Work instructions
From the first line to the last, retype everything below exactly, minus the pictures.

Collected data
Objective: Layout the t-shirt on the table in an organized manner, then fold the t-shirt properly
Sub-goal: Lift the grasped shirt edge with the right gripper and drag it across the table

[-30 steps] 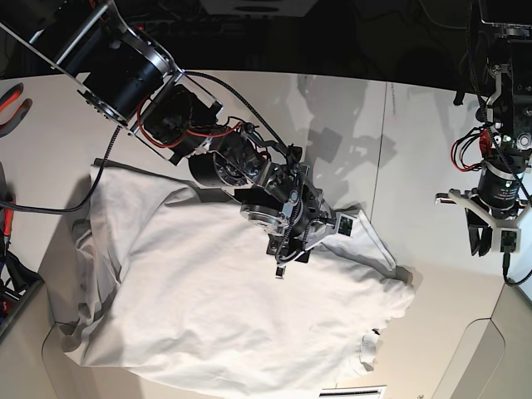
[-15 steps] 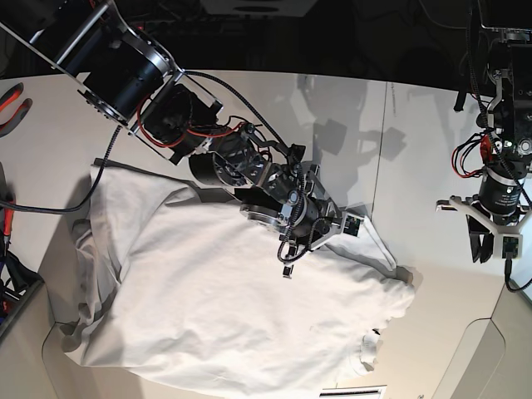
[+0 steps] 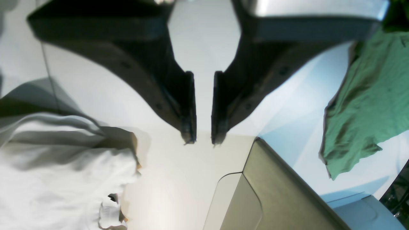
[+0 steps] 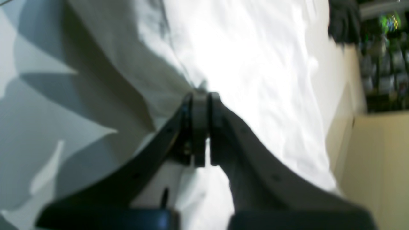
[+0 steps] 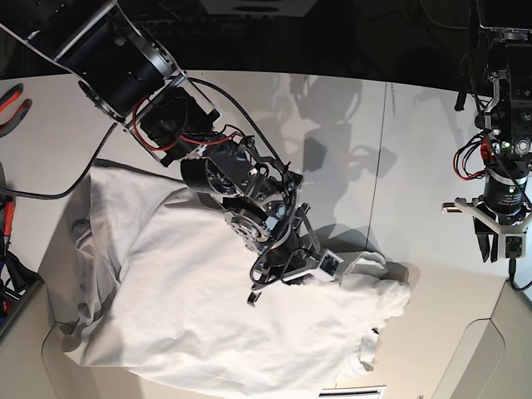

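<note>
A fold of the wrinkled white cotton t-shirt is clamped by the right gripper for spreading, while the left gripper is held slightly apart, empty.

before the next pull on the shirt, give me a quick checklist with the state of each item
1. Right gripper shut on the shirt: ok; jaws closed with cloth pinched between them.
2. Left gripper free: ok; slightly open, holds nothing, hangs over bare table.
3. Shirt laid flat: not ok; wrinkled and bunched, sleeve folded over near the right gripper.
4. Shirt fully on the table: cannot tell; its lower edge reaches the table's edge in the base view.
5. Arms apart: ok; wide gap between them.
</note>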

Exercise result
Objective: Layout the t-shirt on the table in an organized manner, then fold the t-shirt properly
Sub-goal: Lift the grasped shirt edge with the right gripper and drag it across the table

[-30 steps] 
[-15 steps] 
[+0 steps] 
[+0 steps] 
[+0 steps] 

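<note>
A fold of the wrinkled white cotton t-shirt is clamped by the right gripper for spreading, while the left gripper is held slightly apart, empty.

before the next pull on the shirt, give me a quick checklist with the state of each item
1. Right gripper shut on the shirt: ok; jaws closed with cloth pinched between them.
2. Left gripper free: ok; slightly open, holds nothing, hangs over bare table.
3. Shirt laid flat: not ok; wrinkled and bunched, sleeve folded over near the right gripper.
4. Shirt fully on the table: cannot tell; its lower edge reaches the table's edge in the base view.
5. Arms apart: ok; wide gap between them.
</note>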

No more work remains in this exercise.